## Your goal
Restate word for word the lines below from the one that has "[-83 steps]" through the one that has "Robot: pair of", keeping both and dropping all pictures.

════════════════════

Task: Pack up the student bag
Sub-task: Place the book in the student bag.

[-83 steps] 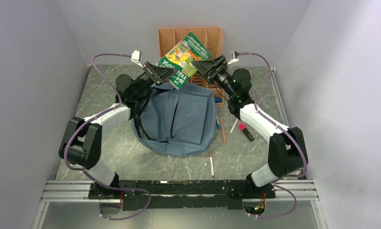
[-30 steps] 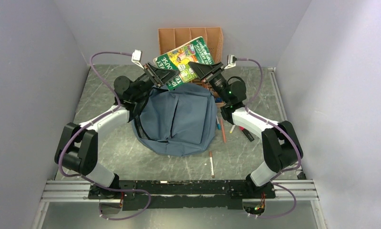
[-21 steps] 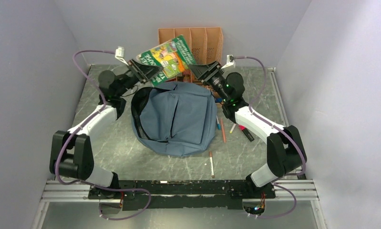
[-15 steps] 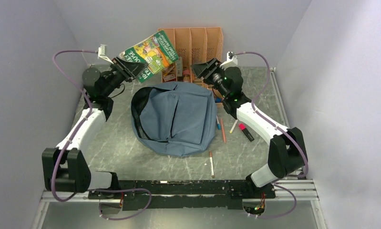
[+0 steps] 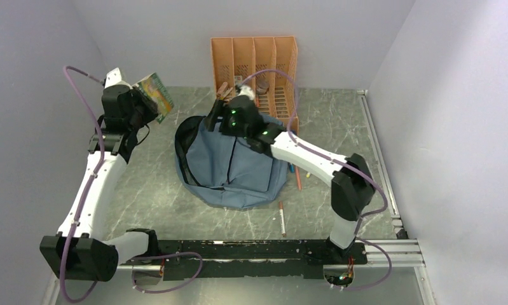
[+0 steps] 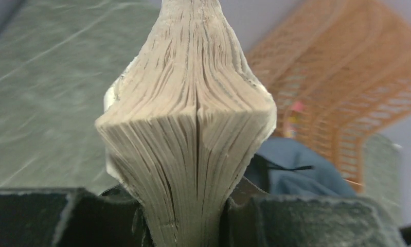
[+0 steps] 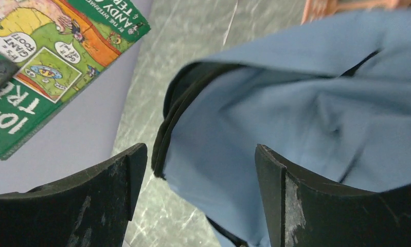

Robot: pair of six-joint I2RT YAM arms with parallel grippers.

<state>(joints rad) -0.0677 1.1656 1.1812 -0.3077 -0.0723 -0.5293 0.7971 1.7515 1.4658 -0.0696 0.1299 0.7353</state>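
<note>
At the far left of the worktop (image 5: 156,190), close to the side wall, the left fingers (image 5: 144,105) are clamped on a book (image 5: 156,94) with a green cartoon cover. They hold it in the air, clear of the surface. The left wrist camera shows the page block pinched between the two dark fingers, with the leaves fanning out above the grip. The left arm is stretched long from its base at the near left corner. Its forearm rises toward the far left and the wrist is lifted.

The right fingers (image 5: 213,119) stand wide apart and hold nothing. They hover just over the far-left corner of the student bag (image 5: 238,168), and its black-edged rim lies between them in the right wrist view. Whether they touch the fabric cannot be told. The right arm reaches from its base at the near right, bends at the elbow beside the bag, and crosses above the bag's far right part.

One student bag lies flat in the middle of the worktop. One book is in view, and one orange slotted organizer (image 5: 254,54) stands against the back wall just behind the bag. One pen (image 5: 281,218) lies alone near the bag's front edge. Other pens (image 5: 297,179) lie along its right side, partly hidden by the arm, so their number is unclear.
</note>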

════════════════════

## Solved exercise
[-83 steps] 
[-30 steps] 
[-21 steps] 
[-15 steps] 
[+0 steps] 
[+0 steps] 
[+0 steps] 

Robot: pair of six-joint I2RT YAM arms with parallel grippers.

The complete output has now been given.